-- Work task --
Taking the listing below, restate word for word each line from the line with "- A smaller" to the line with "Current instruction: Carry", ends included, and stop there.

[[ Data shown, beginning ]]

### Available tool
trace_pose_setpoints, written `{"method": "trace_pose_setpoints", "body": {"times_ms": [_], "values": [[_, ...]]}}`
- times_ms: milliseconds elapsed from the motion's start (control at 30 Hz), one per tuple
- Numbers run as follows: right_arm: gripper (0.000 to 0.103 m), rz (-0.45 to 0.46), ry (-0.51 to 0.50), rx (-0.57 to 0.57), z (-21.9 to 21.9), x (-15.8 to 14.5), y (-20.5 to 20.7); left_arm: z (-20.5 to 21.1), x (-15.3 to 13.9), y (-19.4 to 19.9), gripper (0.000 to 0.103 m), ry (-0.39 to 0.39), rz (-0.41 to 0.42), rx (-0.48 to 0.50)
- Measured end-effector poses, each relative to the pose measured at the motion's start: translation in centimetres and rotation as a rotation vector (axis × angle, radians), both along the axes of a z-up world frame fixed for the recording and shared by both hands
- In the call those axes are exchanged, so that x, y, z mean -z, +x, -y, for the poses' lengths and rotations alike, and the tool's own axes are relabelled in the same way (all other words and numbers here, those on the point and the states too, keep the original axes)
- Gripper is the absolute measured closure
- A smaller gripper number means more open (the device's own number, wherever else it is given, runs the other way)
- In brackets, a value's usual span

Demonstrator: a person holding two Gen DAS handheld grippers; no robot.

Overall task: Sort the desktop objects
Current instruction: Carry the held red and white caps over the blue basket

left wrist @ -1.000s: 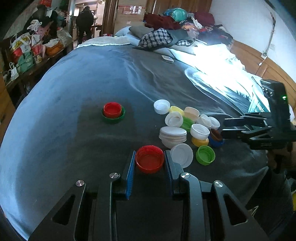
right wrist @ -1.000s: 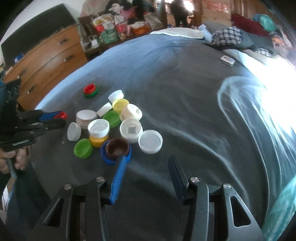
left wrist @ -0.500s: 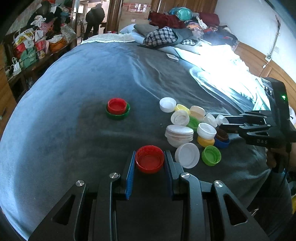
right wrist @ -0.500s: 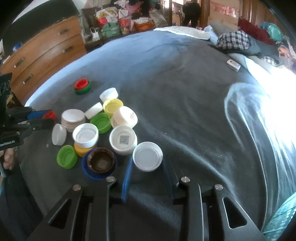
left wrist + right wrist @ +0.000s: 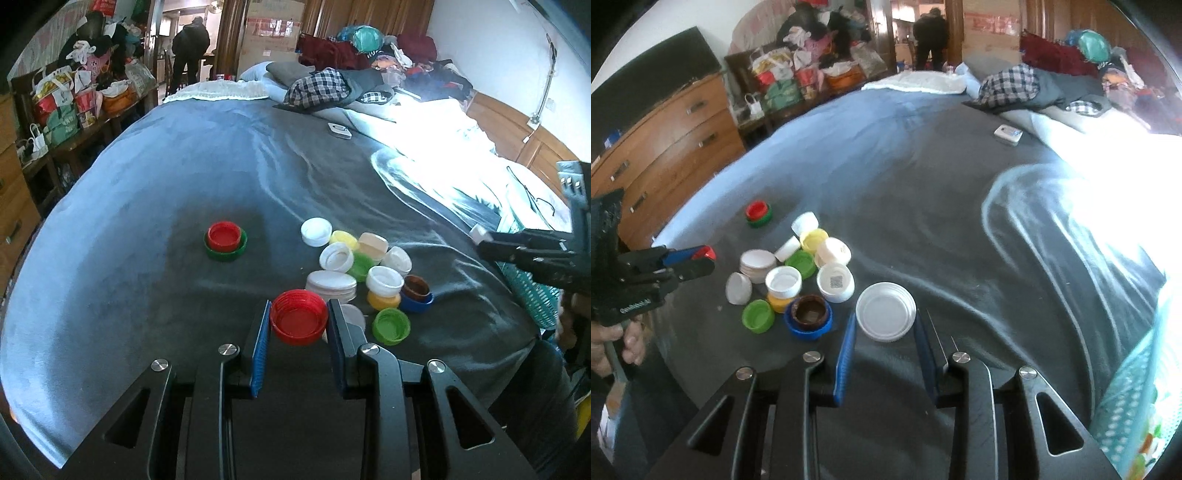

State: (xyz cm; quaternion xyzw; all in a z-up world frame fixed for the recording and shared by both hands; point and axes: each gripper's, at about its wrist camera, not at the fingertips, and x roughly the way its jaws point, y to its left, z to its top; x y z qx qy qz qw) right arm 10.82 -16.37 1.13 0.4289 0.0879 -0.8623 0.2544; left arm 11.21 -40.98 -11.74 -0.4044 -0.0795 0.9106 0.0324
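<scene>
My left gripper point(image 5: 298, 322) is shut on a large red cap point(image 5: 298, 316), held open side up above the grey blanket point(image 5: 147, 206). A red cap nested in a green one point(image 5: 225, 240) sits farther off to the left. A cluster of several caps point(image 5: 364, 266), white, yellow, green, blue and brown, lies to the right. My right gripper point(image 5: 884, 325) is shut on a wide white lid point(image 5: 885, 311), lifted just off the blanket beside that cluster point(image 5: 798, 273). In the left wrist view the right gripper point(image 5: 480, 238) comes in from the right edge with the white lid's rim showing at its tips.
A white remote point(image 5: 339, 130) lies far back on the bed, with piled clothes point(image 5: 332, 86) behind it. A wooden dresser point(image 5: 665, 140) stands left of the bed. A teal patterned basket point(image 5: 1137, 398) is at the right edge. A person point(image 5: 932, 37) stands in the far doorway.
The right gripper shifted from the blue and brown caps to the white lid, closed on it and raised it. The left gripper kept the red cap and barely moved.
</scene>
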Motion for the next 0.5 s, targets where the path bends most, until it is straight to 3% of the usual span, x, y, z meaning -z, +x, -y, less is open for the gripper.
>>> {"method": "trace_pose_setpoints", "body": {"times_ms": [233, 500], "values": [[0.069, -0.077, -0.016, 0.047, -2.1, -4.4, 1.7, -1.4, -2.8, -0.4, 0.078, -0.024, -0.02, -0.011], [0.069, -0.13, -0.023, 0.103, -5.2, -7.4, 3.1, -4.4, -6.1, -1.8, 0.078, -0.048, -0.059, 0.021]]}}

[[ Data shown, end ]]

-- Exercise answer --
- A smaller gripper number means more open (the device's own number, wherever else it is given, runs the other way)
- In brackets, a value's usual span

Demonstrator: a person holding two Gen DAS handheld grippers; no robot.

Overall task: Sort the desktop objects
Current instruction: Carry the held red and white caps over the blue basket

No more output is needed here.